__Entries provided__:
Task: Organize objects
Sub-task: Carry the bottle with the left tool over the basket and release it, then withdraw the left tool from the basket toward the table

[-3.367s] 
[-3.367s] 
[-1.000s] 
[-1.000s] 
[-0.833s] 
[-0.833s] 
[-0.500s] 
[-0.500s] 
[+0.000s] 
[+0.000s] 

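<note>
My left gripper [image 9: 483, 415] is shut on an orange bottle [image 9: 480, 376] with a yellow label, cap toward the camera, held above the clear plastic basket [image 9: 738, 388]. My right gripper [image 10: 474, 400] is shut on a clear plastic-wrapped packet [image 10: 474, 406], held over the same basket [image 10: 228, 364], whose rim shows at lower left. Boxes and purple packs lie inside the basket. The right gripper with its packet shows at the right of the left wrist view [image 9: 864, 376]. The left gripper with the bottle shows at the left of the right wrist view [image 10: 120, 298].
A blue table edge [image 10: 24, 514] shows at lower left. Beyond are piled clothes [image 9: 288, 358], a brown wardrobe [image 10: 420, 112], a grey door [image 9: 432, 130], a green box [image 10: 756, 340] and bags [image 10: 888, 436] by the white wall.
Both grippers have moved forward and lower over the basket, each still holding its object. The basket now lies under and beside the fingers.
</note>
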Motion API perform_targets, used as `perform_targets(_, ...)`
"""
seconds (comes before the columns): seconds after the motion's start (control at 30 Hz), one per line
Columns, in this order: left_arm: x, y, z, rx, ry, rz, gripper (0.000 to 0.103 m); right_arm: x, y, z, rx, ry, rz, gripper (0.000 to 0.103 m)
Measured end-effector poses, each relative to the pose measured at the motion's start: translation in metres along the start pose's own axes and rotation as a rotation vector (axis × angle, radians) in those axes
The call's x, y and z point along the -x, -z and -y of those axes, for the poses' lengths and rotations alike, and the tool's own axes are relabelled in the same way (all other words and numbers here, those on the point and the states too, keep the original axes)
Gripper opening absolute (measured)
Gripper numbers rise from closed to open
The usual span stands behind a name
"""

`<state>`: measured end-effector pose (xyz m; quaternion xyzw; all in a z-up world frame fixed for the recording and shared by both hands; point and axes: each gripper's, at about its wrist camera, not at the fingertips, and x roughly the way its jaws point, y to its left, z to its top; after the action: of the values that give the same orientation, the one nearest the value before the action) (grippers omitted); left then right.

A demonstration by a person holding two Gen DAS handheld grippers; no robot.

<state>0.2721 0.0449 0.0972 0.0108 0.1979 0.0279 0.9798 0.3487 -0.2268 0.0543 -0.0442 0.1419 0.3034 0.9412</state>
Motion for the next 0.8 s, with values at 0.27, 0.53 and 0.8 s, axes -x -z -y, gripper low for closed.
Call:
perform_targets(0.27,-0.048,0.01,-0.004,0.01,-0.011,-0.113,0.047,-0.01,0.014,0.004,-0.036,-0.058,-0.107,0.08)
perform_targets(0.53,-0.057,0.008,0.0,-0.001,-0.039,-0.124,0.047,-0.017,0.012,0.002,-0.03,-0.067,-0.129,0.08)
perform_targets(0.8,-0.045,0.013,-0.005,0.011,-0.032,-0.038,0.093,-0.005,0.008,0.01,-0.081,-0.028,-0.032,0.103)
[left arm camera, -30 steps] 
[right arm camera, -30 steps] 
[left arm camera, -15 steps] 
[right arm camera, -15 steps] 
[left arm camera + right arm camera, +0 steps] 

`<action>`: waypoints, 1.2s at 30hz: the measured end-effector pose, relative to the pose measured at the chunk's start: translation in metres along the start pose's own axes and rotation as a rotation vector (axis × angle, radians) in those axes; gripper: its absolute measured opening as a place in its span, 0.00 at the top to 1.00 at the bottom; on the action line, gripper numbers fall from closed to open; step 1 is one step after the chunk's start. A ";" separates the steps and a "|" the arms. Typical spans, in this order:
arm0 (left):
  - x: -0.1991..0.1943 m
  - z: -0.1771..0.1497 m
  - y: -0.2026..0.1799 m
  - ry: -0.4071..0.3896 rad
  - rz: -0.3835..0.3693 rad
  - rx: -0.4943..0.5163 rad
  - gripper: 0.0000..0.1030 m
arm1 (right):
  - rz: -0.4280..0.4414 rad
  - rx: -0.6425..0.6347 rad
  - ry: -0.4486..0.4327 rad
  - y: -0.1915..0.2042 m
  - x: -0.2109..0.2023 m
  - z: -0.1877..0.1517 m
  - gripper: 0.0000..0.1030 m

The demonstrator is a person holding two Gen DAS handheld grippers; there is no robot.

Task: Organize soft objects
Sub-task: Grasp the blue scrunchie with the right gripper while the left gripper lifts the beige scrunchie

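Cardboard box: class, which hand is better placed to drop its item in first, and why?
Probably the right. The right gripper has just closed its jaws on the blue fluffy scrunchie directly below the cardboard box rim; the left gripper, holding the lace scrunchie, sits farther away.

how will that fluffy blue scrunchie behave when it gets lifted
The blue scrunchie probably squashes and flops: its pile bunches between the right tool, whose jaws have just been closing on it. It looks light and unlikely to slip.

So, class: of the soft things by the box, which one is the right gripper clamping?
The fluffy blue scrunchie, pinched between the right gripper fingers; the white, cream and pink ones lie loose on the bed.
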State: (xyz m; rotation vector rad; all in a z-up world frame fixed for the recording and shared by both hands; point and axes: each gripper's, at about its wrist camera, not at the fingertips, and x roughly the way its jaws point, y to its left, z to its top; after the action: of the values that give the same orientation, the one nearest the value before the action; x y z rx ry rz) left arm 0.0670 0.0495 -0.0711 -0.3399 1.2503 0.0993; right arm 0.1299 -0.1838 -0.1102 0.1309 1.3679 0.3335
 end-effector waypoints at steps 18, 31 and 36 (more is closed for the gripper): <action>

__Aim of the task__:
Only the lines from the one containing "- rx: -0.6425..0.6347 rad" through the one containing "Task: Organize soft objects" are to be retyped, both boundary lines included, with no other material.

__Output of the exercise__:
  - rx: -0.6425..0.6347 rad
  - ry: -0.4486..0.4327 rad
  - y: -0.1915..0.2042 m
  - x: -0.2109..0.2023 m
  - z: -0.1877..0.1517 m
  - gripper: 0.0000..0.1030 m

The demonstrator is a person holding two Gen DAS handheld grippers; there is no robot.

Task: Organize soft objects

This completes the output.